**REQUIREMENT**.
The listing below contains a span that opens with the line containing "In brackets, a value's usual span" and closes with the line containing "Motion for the". Return that span exactly.

**DATA LISTING**.
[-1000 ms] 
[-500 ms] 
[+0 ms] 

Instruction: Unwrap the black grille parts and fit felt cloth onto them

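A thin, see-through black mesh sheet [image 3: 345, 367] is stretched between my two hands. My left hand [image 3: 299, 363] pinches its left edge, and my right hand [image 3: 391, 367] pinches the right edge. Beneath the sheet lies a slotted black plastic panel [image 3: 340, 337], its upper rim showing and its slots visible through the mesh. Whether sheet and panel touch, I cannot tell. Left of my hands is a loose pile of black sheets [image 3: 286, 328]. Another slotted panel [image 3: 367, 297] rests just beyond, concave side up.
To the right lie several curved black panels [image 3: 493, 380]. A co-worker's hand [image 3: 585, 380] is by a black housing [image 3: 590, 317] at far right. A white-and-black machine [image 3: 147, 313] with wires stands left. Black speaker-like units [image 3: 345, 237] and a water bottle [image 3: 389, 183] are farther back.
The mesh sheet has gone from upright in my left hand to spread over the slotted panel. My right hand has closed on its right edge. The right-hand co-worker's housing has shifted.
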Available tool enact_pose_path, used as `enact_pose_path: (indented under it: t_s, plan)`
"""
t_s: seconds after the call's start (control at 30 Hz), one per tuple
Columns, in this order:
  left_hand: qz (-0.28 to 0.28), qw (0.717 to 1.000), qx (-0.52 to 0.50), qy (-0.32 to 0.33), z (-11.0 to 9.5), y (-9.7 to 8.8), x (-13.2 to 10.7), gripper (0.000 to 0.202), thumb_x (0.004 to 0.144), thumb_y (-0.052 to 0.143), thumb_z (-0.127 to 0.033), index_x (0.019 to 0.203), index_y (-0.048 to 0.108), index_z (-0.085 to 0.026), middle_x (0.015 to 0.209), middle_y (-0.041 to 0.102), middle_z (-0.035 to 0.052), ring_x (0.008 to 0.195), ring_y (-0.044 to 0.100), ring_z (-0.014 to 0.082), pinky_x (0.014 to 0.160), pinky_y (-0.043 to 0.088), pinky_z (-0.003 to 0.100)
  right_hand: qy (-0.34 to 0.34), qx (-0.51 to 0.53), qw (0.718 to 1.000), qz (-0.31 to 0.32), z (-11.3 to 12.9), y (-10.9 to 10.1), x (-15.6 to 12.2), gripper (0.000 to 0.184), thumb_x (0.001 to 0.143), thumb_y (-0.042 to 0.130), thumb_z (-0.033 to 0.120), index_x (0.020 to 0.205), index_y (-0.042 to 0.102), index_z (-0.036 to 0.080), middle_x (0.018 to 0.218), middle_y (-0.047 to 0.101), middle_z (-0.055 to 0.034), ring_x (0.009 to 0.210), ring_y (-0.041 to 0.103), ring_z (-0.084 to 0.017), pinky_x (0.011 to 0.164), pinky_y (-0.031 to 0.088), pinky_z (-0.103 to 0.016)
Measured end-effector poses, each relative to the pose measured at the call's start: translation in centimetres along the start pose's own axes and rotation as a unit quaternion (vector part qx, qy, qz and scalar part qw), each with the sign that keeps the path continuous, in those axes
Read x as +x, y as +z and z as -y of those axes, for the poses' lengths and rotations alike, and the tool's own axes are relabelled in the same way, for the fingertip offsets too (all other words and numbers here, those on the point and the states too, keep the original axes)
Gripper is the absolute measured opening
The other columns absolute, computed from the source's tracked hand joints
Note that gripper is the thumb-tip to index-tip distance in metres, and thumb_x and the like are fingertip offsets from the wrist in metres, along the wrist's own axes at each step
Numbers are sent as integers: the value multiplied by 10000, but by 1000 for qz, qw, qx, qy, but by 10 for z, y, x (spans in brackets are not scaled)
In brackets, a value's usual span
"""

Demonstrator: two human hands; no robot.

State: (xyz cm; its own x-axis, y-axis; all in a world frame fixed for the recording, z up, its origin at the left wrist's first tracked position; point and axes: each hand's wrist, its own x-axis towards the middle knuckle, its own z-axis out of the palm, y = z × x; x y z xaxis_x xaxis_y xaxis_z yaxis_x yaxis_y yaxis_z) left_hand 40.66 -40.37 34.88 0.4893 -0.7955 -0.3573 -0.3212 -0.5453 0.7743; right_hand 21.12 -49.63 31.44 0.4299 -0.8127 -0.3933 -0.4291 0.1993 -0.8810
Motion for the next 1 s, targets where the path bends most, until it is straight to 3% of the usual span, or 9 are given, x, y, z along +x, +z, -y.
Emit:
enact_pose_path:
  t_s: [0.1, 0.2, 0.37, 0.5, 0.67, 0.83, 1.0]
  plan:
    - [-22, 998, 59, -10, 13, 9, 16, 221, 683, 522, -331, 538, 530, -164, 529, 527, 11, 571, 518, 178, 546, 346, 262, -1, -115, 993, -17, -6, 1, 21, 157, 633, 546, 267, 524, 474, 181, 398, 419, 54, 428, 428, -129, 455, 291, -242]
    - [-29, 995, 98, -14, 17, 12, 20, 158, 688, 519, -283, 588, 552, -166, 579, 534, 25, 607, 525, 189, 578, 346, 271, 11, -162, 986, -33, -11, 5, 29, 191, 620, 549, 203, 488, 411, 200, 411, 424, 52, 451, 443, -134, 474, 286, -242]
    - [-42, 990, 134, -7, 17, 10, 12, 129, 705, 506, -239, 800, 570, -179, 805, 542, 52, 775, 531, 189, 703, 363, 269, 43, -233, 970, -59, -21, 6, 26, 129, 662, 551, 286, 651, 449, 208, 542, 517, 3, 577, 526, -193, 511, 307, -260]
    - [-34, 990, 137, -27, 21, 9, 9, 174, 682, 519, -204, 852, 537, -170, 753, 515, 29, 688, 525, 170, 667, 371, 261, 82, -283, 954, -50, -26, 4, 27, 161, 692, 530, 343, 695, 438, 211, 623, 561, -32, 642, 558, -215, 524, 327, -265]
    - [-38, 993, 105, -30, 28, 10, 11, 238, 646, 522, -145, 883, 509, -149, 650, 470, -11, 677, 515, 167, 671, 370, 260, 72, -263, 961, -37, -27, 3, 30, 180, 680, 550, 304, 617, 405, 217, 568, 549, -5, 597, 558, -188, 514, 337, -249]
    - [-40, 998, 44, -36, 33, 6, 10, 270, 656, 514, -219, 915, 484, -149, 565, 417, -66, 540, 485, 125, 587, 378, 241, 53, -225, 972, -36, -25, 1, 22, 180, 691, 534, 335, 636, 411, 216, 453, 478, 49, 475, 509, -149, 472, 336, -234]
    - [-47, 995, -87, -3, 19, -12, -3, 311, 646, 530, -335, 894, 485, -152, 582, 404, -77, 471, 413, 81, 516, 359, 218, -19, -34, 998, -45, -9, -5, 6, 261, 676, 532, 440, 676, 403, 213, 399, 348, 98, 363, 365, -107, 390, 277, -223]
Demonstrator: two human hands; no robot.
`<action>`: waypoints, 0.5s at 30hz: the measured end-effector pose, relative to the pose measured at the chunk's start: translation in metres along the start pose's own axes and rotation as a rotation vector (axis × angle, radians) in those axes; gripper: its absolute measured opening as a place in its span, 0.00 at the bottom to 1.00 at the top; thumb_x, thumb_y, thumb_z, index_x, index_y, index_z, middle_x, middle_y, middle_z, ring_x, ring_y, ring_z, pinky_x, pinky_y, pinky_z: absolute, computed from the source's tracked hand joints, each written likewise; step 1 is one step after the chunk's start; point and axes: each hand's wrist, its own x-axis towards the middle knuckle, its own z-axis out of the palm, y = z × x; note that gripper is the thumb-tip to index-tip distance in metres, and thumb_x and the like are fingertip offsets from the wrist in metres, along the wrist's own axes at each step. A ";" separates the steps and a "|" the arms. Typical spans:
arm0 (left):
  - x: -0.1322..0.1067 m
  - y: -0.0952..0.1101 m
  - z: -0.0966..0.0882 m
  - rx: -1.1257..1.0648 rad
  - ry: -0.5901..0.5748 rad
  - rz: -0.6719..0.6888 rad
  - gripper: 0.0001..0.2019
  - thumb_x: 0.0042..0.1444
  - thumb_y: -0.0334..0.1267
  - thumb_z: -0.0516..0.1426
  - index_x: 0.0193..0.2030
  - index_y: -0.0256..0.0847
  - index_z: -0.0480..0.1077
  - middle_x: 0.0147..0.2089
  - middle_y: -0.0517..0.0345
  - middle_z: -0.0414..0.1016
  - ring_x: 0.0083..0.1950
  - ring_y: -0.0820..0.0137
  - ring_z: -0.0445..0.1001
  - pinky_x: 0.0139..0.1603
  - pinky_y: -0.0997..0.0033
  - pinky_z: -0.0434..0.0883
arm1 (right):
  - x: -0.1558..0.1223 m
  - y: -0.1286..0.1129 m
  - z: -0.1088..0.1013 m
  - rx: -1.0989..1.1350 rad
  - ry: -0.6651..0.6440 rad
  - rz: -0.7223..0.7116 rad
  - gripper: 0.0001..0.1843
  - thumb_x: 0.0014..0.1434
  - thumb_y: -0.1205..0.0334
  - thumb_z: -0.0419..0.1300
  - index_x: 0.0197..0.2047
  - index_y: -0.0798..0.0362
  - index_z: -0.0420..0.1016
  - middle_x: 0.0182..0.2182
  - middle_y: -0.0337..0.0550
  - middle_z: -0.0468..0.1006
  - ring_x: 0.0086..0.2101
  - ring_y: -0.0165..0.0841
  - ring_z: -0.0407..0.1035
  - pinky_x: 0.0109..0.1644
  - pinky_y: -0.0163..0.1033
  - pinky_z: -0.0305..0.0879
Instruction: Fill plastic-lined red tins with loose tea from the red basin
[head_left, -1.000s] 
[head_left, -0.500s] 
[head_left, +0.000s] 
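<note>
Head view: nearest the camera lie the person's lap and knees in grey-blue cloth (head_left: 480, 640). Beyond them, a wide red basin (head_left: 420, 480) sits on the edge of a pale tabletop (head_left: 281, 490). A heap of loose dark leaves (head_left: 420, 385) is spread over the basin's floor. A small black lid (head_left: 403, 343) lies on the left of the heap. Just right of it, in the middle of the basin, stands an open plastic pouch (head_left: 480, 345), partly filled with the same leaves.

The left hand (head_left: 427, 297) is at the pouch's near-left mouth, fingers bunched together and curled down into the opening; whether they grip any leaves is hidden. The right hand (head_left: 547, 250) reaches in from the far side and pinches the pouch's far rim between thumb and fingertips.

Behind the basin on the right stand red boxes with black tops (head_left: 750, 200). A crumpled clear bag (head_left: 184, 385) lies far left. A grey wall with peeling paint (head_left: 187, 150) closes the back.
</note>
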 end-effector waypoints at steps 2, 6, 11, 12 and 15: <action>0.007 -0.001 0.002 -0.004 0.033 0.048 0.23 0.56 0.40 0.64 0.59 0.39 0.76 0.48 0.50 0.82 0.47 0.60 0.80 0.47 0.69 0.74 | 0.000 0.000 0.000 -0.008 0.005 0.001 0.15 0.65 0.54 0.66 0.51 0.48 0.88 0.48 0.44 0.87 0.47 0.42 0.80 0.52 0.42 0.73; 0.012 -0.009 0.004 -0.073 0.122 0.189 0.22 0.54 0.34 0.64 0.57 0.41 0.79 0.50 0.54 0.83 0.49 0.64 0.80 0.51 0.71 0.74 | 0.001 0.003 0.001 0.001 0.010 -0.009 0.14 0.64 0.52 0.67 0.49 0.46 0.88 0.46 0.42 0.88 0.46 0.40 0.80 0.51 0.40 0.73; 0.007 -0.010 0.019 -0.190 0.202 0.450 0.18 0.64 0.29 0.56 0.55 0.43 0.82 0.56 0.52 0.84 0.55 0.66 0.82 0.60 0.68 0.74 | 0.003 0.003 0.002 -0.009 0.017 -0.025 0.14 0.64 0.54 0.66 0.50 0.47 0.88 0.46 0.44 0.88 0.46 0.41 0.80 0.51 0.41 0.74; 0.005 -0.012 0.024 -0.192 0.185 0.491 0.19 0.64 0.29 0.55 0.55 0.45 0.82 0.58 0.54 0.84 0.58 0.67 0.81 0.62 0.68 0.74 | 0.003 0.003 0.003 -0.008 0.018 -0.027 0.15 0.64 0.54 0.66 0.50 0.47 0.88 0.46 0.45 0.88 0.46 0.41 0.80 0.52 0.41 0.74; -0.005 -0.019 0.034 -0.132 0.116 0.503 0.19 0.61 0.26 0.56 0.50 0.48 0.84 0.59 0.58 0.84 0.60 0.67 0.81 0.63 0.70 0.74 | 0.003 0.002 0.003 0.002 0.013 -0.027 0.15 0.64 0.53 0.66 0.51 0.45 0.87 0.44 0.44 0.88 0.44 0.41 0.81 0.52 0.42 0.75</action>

**COMPLETED TASK**.
In brackets, a value's usual span
"""

Demonstrator: two human hands; no robot.

State: (xyz cm; its own x-axis, y-axis; all in a world frame fixed for the recording, z up, its origin at the left wrist's first tracked position; point and axes: each hand's wrist, its own x-axis towards the middle knuckle, its own z-axis out of the palm, y = z × x; x y z xaxis_x xaxis_y xaxis_z yaxis_x yaxis_y yaxis_z) left_hand 40.66 -40.37 34.88 0.4893 -0.7955 -0.3573 -0.3212 -0.5453 0.7743; right_hand 21.12 -49.63 31.44 0.4299 -0.8127 -0.3933 -0.4291 0.1993 -0.8810
Motion for the next 1 s, targets where the path bends most, until it is straight to 3% of the usual span, or 9 are given, x, y, z along +x, +z, -y.

Nothing remains to be written for this exercise.